• _Exercise details_:
Your reply should contain the whole listing below, repeated exactly, and no images.

• _Collected data_:

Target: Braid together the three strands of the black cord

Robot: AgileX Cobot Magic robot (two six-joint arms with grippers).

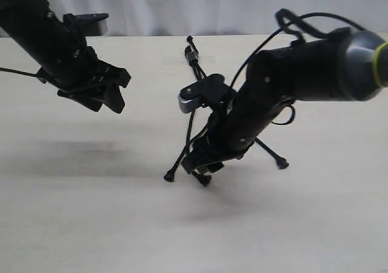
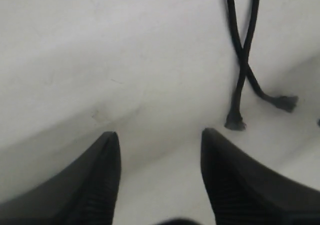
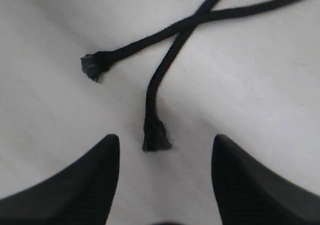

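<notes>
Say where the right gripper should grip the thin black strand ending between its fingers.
Grip the thin black woven strand just behind its flared end, short of where it crosses the other strand. Come straight down from above with the open right gripper: it lies flat on the table, end between the fingers.

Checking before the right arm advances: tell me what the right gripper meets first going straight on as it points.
The right gripper, jaws open, would likely meet the flared end of one strand first; it lies on the table just ahead, centred between the jaws. Depth is unclear.
</notes>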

• _Answer to the problem_:
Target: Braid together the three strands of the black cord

Robot: AgileX Cobot Magic robot (two six-joint arms with grippers).


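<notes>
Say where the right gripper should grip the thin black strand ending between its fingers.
Grip the thin black woven strand just behind its flared end, short of where it crosses the other strand. Come straight down from above with the open right gripper: it lies flat on the table, end between the fingers.

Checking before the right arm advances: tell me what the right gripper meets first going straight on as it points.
The right gripper, jaws open, would likely meet the flared end of one strand first; it lies on the table just ahead, centred between the jaws. Depth is unclear.
</notes>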

Nothing more remains for this exercise.